Search the material below for the string "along". Return every line that holds it.

Top of Dataset section

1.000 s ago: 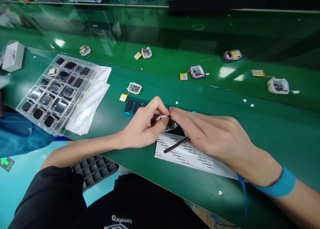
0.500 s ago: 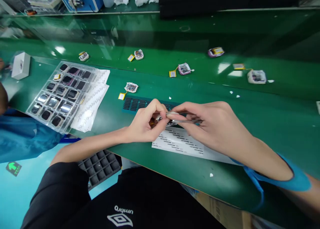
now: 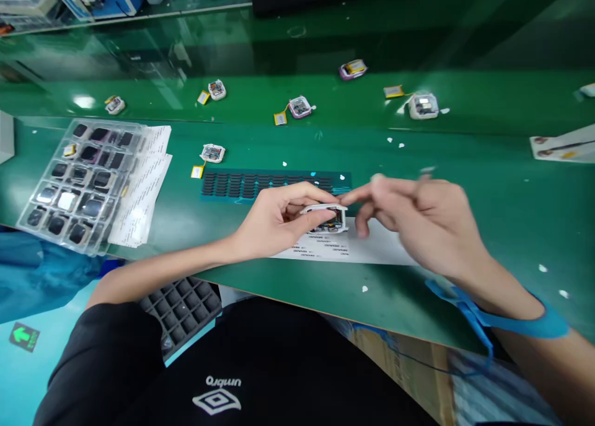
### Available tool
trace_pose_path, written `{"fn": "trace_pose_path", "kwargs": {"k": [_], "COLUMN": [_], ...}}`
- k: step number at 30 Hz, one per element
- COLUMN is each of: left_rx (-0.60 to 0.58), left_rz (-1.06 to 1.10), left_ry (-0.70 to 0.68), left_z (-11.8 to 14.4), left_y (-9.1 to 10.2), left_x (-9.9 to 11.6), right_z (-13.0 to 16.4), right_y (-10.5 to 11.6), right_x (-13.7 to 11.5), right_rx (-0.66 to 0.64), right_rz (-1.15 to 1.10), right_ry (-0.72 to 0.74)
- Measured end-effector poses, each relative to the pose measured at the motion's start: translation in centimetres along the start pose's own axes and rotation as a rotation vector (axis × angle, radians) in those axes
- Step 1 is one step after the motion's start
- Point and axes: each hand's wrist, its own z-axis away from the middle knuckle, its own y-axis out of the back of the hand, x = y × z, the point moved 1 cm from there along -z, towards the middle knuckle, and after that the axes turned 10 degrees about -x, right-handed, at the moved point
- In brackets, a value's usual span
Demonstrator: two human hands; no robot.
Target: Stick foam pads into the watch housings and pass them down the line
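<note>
My left hand grips a white watch case between thumb and fingers, its open side showing a circuit board. Beside it, my right hand is smeared by motion, with the index finger stretched to the case's upper edge. A blurred metal end of the tweezers pokes up above that hand; the rest is hidden by the fingers. Under the case lies a white printed sheet. Behind my left hand is a teal strip bearing rows of small black pieces.
Several opened watch cases, such as one white case with a yellow battery, lie on the green bench. At left, a clear tray of watch parts rests by printed sheets. A blue strap circles my right wrist.
My right hand has pulled back from the case, and the tweezers have swung away from it to stick up behind the fingers. More of the case now shows in my left hand. The view has shifted right.
</note>
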Motion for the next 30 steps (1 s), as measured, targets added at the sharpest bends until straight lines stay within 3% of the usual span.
{"fn": "trace_pose_path", "kwargs": {"k": [4,10,13,22,27,30], "left_rx": [-0.082,-0.182,-0.203,-0.228,-0.209,-0.153], "left_rz": [0.023,-0.277,-0.318,-0.433,-0.483,-0.455], "left_ry": [0.068,0.064,0.069,0.093,0.003,-0.118], "left_z": [0.2,0.6,0.5,0.5,0.5,0.7], "left_y": [0.0,-0.1,-0.2,-0.2,-0.2,-0.4], "left_x": [-0.2,-1.5,-2.0,-1.5,-1.8,-1.8], "right_z": [1.1,2.6,3.3,4.1,4.2,4.3], "right_y": [2.2,2.4,1.9,1.9,2.0,2.5], "right_x": [1.2,2.9,3.8,5.1,5.0,4.4], "right_rx": [0.182,-0.049,0.01,-0.003,-0.012,0.087], "right_rz": [0.021,-0.111,-0.072,-0.005,-0.048,-0.126], "right_ry": [0.022,-0.153,-0.136,-0.142,-0.152,-0.168]}}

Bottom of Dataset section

Solution for this task
- Measured end-effector poses, each relative to the pose measured at the motion's start: translation in centimetres along the start pose's own axes and rotation as a rotation vector (axis × angle, radians) in those axes
- Point and axes: each hand's wrist, its own z-axis away from the middle knuckle, its own y-axis out of the back of the hand, x = y × z, the point moved 1 cm from there along -z, towards the middle knuckle, and after that the axes turned 10 degrees about -x, right-handed, at the moved point

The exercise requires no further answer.